I tried to focus on what I was doing. I knew that I had to find something for the droids before I opened the door. I checked the bodies in the room. One of them had a mining laser. It would work. I walked over to the door, opened it and had my laser ready. The door barely opened before the droids began to fire. Diving to the left I got behind the side of the door. Once they stopped firing I took a couple well-aimed shots and they were gone.

I walked through the door blaster ready in case of more droids, there weren't any. There was a computer terminal with holorecords from the workers at the facility in the room. Apparently there had been major problems, mining droids going homicidal, explosions in the tunnels, and malfunctions in the vents. Nothing more though, and still no sign of anyone.

I continued through the deserted halls and into a large open room filled with computers. As I walked towards what looked like the main terminal a blaster shot rang out, passing close by my leg, quickly followed by another. I spun around, fired aimlessly not knowing where the shot came from. Then I saw them, two droids in the corner. I aimed, and fired, just as one was getting ready to fire at me and quickly fired on the other. I missed; the droid didn't. The shot got me in the left shoulder; the smell of burnt flesh filled my nose. I fired again, ignoring the pain, and disabled the droid. I stood up and looked around, there were no more. I was going to have to go back to the med lab, but my desire to find out what was going on was stronger than the sting, besides, it could've been worse.

The terminal was code locked. I was pretty good with computers but this was beyond me. I could only access the basic functions. I checked the security cameras, the same thing all over the facility: bodies and droids. I'd just about given up as I checked the last camera, the holding cells. To my surprise someone was there, and had been there for a while judging by his appearance.

He was sitting cross-legged, head in his hands with Pazaak cards lying in front of him. And he looked more desperate than I did. He didn't look like a miner so I wondered why he was here. Realizing I was accomplishing nothing by standing here and wondering I found the control to open the door to the cells. I decided to head to the med lab first; my wound was beginning to throb. Besides, the man in the holding cell wasn't going anywhere anyway.

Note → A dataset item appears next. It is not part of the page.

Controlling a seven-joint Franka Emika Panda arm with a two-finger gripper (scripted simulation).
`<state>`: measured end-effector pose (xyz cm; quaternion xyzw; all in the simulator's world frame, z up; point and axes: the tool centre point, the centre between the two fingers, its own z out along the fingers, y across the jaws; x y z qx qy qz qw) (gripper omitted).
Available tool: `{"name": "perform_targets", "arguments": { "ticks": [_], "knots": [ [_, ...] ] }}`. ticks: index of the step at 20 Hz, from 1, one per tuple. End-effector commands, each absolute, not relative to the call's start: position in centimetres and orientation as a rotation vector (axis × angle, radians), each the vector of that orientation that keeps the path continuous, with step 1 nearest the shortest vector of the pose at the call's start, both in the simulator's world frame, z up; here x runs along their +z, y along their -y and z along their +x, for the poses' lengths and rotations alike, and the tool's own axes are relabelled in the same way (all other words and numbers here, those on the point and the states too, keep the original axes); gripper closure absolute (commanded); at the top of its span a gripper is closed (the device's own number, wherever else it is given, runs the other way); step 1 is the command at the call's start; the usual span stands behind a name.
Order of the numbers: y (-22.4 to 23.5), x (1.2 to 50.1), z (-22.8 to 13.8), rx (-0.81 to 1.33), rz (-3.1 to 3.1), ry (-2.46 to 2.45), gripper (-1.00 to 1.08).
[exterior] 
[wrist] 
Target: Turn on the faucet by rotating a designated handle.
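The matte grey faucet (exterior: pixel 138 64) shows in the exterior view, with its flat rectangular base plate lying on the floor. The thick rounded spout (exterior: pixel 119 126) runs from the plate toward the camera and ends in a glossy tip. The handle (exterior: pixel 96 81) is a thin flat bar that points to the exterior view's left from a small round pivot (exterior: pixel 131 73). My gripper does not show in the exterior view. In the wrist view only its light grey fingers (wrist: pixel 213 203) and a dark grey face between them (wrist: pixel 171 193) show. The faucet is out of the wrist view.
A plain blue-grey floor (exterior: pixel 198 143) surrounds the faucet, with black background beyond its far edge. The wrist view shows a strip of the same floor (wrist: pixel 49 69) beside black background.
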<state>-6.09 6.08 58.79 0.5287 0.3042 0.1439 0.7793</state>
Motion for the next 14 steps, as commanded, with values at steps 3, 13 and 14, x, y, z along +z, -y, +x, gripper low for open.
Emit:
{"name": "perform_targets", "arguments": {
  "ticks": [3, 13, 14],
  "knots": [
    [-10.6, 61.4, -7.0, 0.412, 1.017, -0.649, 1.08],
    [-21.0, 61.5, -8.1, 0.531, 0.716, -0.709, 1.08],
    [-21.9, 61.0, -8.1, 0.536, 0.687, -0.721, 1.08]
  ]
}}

I walked into the med lab and grabbed a medpack. The pain subsided and my shoulder felt better. I had another reason for coming back as well: I wanted to talk to Kreia. About the Force, how I could feel it, and who the hell she was that she could. I hadn't thought she was a Jedi. She was cryptic enough, but something was wrong about her that made me discredit the possibility that she was. Maybe she had been, but turned away.

Those thoughts passed through my head as I walked into the morgue, why she wanted to haunt that room I didn't know.

"Kreia," I said, "We have to talk." She didn't answer, didn't even move. "Kreia," I said louder.

"Listen to me!" Still she sat silently, ignoring me. "Fine," I said frustrated. "I'm wasting my time with you anyway."